# Task inputs:
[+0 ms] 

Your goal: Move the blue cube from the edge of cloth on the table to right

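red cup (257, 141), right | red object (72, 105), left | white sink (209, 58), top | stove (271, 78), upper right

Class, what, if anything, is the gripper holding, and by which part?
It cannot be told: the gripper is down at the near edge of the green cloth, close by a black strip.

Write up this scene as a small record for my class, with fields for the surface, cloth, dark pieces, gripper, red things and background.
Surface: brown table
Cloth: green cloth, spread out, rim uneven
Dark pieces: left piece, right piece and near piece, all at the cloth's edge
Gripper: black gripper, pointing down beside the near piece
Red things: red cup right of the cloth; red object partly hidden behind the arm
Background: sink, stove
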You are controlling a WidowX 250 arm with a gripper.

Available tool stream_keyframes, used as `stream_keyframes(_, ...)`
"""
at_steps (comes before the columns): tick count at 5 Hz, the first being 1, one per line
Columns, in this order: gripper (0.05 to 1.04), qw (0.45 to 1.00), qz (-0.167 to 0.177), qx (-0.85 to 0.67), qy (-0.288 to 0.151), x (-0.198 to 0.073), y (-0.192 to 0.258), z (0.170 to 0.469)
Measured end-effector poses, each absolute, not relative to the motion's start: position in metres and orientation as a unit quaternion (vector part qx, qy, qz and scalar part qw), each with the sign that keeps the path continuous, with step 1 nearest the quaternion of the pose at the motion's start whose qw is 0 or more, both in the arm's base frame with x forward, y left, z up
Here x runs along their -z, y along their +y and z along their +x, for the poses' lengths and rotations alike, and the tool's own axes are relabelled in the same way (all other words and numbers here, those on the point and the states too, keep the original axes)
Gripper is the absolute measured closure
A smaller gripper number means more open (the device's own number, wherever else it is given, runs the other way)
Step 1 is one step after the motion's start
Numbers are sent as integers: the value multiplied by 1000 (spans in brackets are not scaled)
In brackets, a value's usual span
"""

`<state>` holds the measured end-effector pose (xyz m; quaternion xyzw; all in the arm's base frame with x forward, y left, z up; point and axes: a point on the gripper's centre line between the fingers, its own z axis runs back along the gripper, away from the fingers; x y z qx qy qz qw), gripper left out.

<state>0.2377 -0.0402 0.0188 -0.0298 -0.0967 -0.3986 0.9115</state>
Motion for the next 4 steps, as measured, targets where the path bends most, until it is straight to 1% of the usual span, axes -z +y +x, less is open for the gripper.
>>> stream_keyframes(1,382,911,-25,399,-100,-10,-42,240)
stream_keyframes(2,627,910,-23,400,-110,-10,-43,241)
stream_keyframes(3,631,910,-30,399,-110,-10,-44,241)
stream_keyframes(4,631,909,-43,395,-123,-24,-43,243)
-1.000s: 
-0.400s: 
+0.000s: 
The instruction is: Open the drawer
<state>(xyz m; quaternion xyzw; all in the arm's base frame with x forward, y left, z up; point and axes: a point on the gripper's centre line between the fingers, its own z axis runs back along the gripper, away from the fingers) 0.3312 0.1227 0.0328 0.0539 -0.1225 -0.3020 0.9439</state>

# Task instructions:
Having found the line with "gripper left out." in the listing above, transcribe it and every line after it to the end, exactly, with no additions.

# Solved problem:
`<state>` holds the measured end-effector pose (xyz m; quaternion xyzw; all in the arm's base frame with x forward, y left, z up; point and axes: a point on the gripper's centre line between the fingers, its own z axis runs back along the gripper, away from the fingers; x y z qx qy qz qw), gripper left out.

<state>0.2377 -0.0402 0.0188 -0.0298 -0.0967 -0.3986 0.9115</state>
Motion for the next 4 steps, as measured, targets where the path bends most, until it is straight to 1% of the usual span, axes -z +y +x, less is open for the gripper.
>>> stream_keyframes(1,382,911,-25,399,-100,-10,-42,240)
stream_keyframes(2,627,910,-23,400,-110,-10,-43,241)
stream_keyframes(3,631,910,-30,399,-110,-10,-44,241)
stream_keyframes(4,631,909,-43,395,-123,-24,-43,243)
-1.000s: 
-0.400s: 
+0.000s: 
The instruction is: Open the drawer
<state>(xyz m; quaternion xyzw; all in the arm's base frame with x forward, y left, z up; point and axes: a point on the gripper's centre line between the fingers, its own z axis runs back along the gripper, away from the fingers) 0.3312 0.1227 0.0328 0.0539 -0.1225 -0.3020 0.9439</state>

That concludes the answer.